Exercise instructions. Print the first line of the material below and each line after it, exactly as written, ending with the line that contains "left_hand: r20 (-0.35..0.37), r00".

Information shown.

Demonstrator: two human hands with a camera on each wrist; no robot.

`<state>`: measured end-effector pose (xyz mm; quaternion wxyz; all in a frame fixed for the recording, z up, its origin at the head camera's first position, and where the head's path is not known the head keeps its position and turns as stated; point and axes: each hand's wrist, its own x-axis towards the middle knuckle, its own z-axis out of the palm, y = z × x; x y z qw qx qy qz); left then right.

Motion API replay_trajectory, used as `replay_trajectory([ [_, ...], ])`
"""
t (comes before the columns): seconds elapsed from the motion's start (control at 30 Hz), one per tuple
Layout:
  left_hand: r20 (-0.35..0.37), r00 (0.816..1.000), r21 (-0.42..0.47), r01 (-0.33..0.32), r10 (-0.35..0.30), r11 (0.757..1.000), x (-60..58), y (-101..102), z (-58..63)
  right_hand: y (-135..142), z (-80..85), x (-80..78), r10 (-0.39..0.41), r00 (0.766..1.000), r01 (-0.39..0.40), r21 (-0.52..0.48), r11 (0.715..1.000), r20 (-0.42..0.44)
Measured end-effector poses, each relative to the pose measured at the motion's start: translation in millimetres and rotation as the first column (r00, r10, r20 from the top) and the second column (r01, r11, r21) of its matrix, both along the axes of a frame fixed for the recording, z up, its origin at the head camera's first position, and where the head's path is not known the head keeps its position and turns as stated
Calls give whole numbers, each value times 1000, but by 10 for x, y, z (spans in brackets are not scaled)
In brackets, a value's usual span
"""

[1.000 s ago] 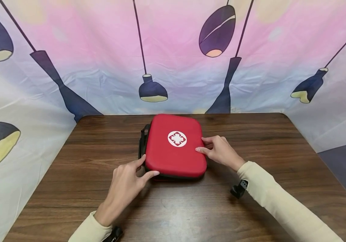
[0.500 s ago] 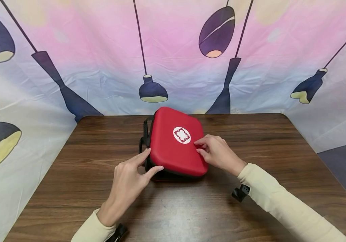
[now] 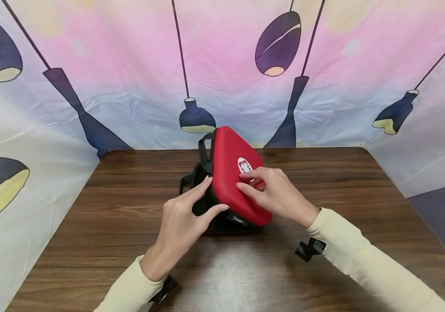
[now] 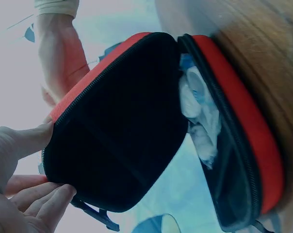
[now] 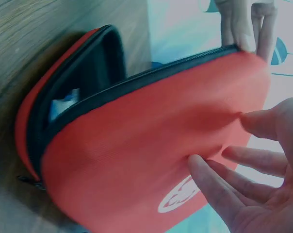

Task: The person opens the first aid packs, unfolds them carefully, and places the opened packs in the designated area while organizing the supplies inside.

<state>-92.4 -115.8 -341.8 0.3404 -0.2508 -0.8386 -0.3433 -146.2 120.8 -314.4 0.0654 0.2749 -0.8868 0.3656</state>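
Note:
A red first aid case (image 3: 228, 167) with a white cross emblem lies on the wooden table, its lid tilted well up toward the right. My left hand (image 3: 181, 221) holds the lid's zippered edge at the near left corner, thumb and fingers on either side of it. Against the lid's red outer face, by the emblem, rest the fingertips of my right hand (image 3: 278, 193). In the left wrist view the lid's black lining (image 4: 122, 116) shows. White and clear wrapped items (image 4: 200, 107) lie in the case's base (image 4: 246, 121); most of the contents are hidden.
The brown wooden table (image 3: 129, 208) spreads around the case. Behind it hangs a pastel cloth (image 3: 137, 78) printed with dark lamps. A black handle (image 3: 205, 151) sticks out on the case's left side.
The lid has risen from nearly flat to a steep tilt, swinging rightward. My left hand has moved up and right with its edge; my right fingertips have shifted left across its face.

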Motion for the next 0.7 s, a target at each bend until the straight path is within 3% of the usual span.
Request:
replay_trajectory([
  [0.17, -23, 997, 4, 75, -74, 997, -44, 148, 84, 20, 182, 72, -51, 999, 51, -32, 998, 7],
  [0.33, -29, 989, 14, 144, -144, 989, -73, 290, 156, 89, 357, 135, -98, 992, 98, 13, 995, 73],
  [0.53, 8, 977, 6, 214, -214, 977, -112, 440, 229, 189, 497, 176, -140, 983, 133, 67, 989, 119],
  [0.7, 48, 971, -27, 236, -235, 971, -126, 486, 267, 298, 574, 220, -172, 976, 164, 72, 984, 132],
])
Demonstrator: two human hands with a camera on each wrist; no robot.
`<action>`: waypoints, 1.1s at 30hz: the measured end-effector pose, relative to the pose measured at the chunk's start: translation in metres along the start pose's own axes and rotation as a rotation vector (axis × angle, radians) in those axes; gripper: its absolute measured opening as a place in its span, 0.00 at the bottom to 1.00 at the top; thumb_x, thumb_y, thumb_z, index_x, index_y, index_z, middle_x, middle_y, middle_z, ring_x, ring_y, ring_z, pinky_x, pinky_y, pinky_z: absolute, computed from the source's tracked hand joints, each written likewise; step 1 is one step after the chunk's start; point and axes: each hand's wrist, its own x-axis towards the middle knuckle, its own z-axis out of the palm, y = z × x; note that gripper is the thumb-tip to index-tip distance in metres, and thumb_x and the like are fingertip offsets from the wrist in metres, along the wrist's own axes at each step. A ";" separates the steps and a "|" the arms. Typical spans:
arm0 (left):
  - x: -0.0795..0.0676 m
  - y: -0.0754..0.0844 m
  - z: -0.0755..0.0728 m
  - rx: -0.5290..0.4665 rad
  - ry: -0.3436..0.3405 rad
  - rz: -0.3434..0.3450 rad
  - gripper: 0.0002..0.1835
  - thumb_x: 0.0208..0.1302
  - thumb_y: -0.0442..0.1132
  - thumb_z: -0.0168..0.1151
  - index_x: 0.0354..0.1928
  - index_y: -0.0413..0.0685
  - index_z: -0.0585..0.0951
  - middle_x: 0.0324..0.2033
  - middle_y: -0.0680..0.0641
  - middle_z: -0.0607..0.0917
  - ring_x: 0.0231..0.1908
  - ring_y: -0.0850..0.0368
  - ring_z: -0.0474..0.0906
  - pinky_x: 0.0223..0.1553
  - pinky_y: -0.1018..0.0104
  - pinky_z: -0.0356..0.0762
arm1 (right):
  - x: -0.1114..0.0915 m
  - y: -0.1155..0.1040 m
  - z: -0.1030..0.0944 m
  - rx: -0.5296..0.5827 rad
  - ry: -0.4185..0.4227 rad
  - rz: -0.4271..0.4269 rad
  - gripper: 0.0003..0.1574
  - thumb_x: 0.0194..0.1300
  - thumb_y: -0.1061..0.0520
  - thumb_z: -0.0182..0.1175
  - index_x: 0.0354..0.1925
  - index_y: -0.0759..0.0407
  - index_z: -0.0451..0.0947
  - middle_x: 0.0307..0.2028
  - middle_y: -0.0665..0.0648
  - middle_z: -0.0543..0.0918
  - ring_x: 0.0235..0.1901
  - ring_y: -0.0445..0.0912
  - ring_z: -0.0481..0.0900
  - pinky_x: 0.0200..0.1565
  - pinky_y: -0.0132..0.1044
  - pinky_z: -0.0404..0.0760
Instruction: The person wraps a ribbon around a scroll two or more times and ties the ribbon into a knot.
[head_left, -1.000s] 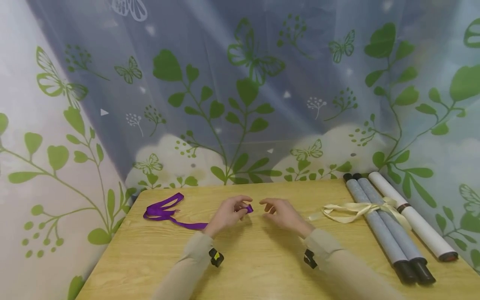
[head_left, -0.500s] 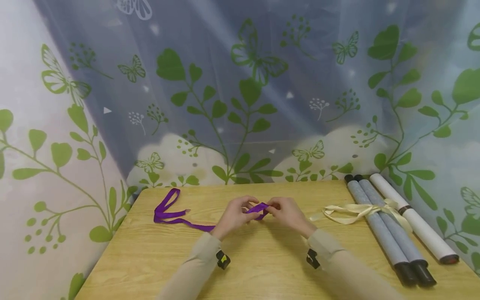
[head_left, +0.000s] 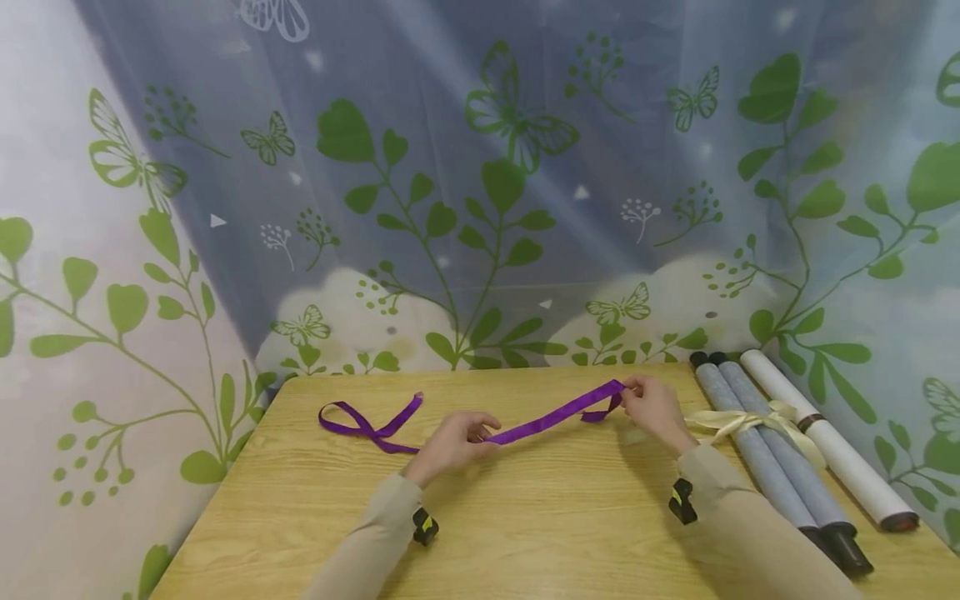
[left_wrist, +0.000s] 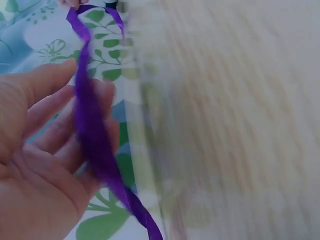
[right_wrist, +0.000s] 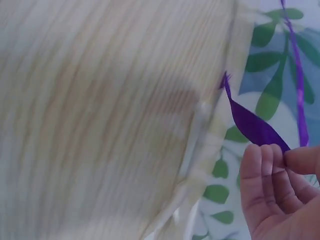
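A purple ribbon (head_left: 555,416) stretches in the air between the two hands, its rest looping over the table to the left. My right hand (head_left: 656,410) pinches it between thumb and fingertips, and a short frayed end hangs from that pinch in the right wrist view. Around the ribbon's middle, my left hand (head_left: 454,443) is loosely curved. The left wrist view has the ribbon (left_wrist: 92,135) lying across relaxed fingers (left_wrist: 62,127), with the thumb not pressed down on it.
Two grey rolls (head_left: 757,450) with black ends lie at the right, tied with a cream ribbon (head_left: 780,421). A white roll (head_left: 855,458) lies beside them. The wooden table (head_left: 525,533) meets a leaf-patterned curtain (head_left: 480,208) at its back edge.
My right hand has taken hold of the ribbon near its end and moved right, drawing it out through the left hand. The looped part on the table has shifted right.
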 end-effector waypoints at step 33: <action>-0.001 -0.007 0.001 0.307 -0.137 0.022 0.09 0.57 0.30 0.70 0.40 0.42 0.85 0.33 0.46 0.87 0.35 0.56 0.82 0.39 0.65 0.79 | -0.025 -0.016 0.050 -0.275 -0.461 -0.546 0.08 0.64 0.61 0.63 0.27 0.54 0.80 0.22 0.43 0.75 0.22 0.35 0.65 0.26 0.30 0.67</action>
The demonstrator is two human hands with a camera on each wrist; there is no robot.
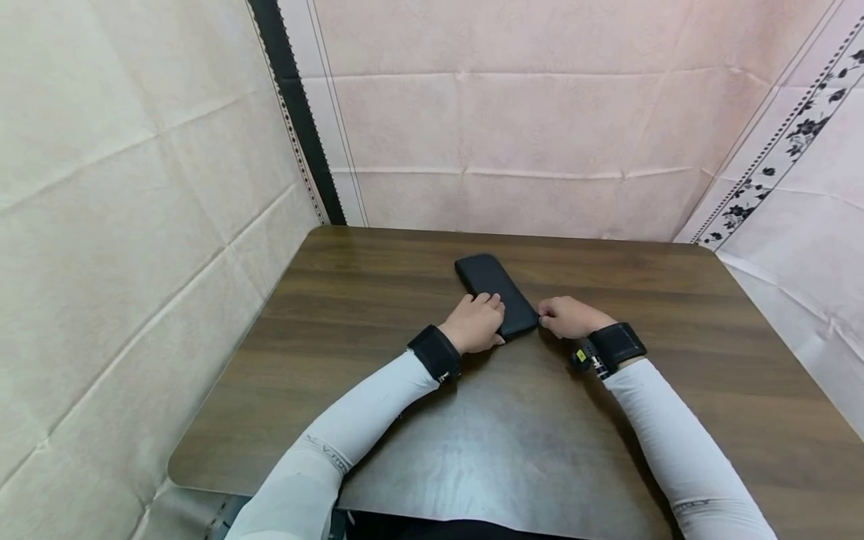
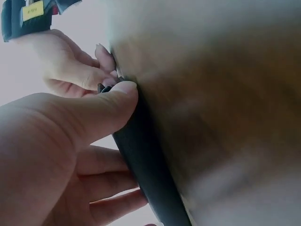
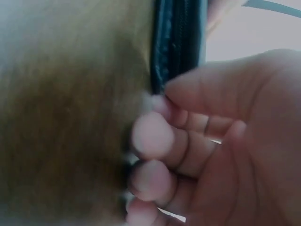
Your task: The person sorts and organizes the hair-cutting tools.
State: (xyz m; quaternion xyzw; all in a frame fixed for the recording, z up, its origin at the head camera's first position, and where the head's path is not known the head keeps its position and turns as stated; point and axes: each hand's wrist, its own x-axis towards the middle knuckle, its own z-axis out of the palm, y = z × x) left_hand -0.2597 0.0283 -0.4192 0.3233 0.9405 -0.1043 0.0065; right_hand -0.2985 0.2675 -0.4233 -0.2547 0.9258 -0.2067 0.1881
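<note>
A black zip wallet (image 1: 491,279) lies flat and slanted on the wooden table, its far end toward the left. My left hand (image 1: 475,324) holds its near left part, fingers over the top and side. In the left wrist view the left thumb (image 2: 110,106) presses on the wallet (image 2: 150,174) close to a corner. My right hand (image 1: 572,318) is at the near right corner, thumb and index finger pinching there, apparently on the zipper pull, which the fingertips hide. A zipper (image 3: 184,23) runs along the wallet's side in the right wrist view.
The brown wooden table (image 1: 324,322) has rounded corners. Pale cloth sheets (image 1: 540,135) hang behind it and at both sides. Black bands (image 1: 617,345) with small cameras are strapped round both wrists.
</note>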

Solution for this task.
Demonstrator: two human hands with a camera on each wrist; no robot.

`<state>`: measured end-effector pose (xyz mm; quaternion wxyz; all in a frame fixed for the recording, z up, its origin at the head camera's first position, and where the head's path is not known the head keeps its position and turns as stated; point and axes: each hand's wrist, its own x-axis towards the middle knuckle, its own z-axis out of the palm, y = z × x; x y z qw qx qy qz); left then right.

Motion API replay_trajectory, used as `replay_trajectory([ [_, ...], ])`
"""
t (comes before the columns): seconds elapsed from the motion's start (control at 30 Hz), one per tuple
Layout:
  left_hand: r20 (-0.35..0.37), r00 (0.816..1.000), r21 (-0.42..0.47), r01 (-0.33..0.32), r10 (-0.35..0.30), r11 (0.757..1.000), x (-60..58), y (-101..102), z (-58..63)

This exercise is now complete.